• TASK DESCRIPTION:
The whole listing is to be set down again without alteration.

• SUPPLIED INFORMATION:
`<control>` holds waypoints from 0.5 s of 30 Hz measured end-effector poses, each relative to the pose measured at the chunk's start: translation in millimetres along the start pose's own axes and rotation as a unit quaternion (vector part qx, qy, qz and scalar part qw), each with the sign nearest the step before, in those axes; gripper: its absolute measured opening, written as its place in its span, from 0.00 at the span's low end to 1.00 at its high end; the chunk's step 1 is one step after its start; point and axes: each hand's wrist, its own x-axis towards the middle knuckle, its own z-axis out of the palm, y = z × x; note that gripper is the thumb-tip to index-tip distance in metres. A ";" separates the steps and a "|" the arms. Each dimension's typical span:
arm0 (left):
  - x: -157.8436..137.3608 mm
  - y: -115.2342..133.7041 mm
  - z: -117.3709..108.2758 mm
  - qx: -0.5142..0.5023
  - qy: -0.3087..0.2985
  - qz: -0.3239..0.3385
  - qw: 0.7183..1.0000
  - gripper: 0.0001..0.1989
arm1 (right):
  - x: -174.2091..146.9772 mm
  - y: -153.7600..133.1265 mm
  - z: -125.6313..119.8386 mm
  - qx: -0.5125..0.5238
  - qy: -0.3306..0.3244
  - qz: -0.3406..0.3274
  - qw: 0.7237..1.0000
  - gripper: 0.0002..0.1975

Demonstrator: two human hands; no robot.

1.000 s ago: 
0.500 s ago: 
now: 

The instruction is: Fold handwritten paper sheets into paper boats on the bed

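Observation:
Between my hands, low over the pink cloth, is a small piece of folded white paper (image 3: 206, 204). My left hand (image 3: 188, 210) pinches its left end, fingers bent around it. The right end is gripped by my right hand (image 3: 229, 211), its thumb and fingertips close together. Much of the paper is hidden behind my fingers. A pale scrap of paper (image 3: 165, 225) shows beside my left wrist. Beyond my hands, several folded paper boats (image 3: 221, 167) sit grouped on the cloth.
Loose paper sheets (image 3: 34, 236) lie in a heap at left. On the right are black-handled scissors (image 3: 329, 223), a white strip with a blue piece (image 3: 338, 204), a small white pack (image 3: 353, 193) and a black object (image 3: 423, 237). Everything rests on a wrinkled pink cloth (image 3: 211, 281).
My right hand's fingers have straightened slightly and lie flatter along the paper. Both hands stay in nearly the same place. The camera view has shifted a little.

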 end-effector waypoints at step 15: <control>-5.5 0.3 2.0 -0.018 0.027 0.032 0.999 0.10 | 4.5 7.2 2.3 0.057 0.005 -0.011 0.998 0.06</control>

• OUTPUT FOR THIS EXERCISE:
`<control>` holds waypoints from 0.5 s of 30 Hz measured end-effector poses, each relative to the pose measured at the chunk's start: translation in millimetres along the start pose's own axes and rotation as a unit quaternion (vector part qx, qy, qz and scalar part qw), each with the sign nearest the step before, in those axes; gripper: its absolute measured opening, written as its place in its span, from 0.00 at the span's low end to 1.00 at its high end; the chunk's step 1 is one step after its start; point and axes: each hand's wrist, its own x-axis towards the middle knuckle, its own z-axis out of the palm, y = z × x; note that gripper is the thumb-tip to index-tip distance in metres. A ";" separates the steps and a "|" the arms. Each dimension's typical span:
arm0 (left):
  - x: -157.8436..137.3608 mm
  - y: -115.2342..133.7041 mm
  - z: -117.3709..108.2758 mm
  - qx: -0.5142..0.5023
  - qy: -0.3087..0.2985
  - qz: -0.3239..0.3385
  - qw: 0.7183..1.0000
  - gripper: 0.0001..0.1989
arm1 (right):
  - x: -174.2091..146.9772 mm
  - y: -153.7600..133.1265 mm
  - z: -125.6313..119.8386 mm
  - qx: -0.5125..0.5238
  - qy: -0.3306..0.3244
  - qz: -0.3406..0.3274
  - qw: 0.7237..1.0000
  - gripper: 0.0002..0.1975

Demonstrator: two human hands; no robot.

1.000 s ago: 
0.500 s ago: 
now: 

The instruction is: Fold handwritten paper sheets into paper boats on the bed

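Observation:
Between my hands, low over the pink cloth, is a small piece of folded white paper (image 3: 206, 204). My left hand (image 3: 188, 210) pinches its left end, fingers bent around it. The right end is gripped by my right hand (image 3: 229, 211), its thumb and fingertips close together. Much of the paper is hidden behind my fingers. A pale scrap of paper (image 3: 165, 225) shows beside my left wrist. Beyond my hands, several folded paper boats (image 3: 221, 167) sit grouped on the cloth.
Loose paper sheets (image 3: 34, 236) lie in a heap at left. On the right are black-handled scissors (image 3: 329, 223), a white strip with a blue piece (image 3: 338, 204), a small white pack (image 3: 353, 193) and a black object (image 3: 423, 237). Everything rests on a wrinkled pink cloth (image 3: 211, 281).
My right hand's fingers have straightened slightly and lie flatter along the paper. Both hands stay in nearly the same place. The camera view has shifted a little.
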
 end-effector waypoints at step 15: <control>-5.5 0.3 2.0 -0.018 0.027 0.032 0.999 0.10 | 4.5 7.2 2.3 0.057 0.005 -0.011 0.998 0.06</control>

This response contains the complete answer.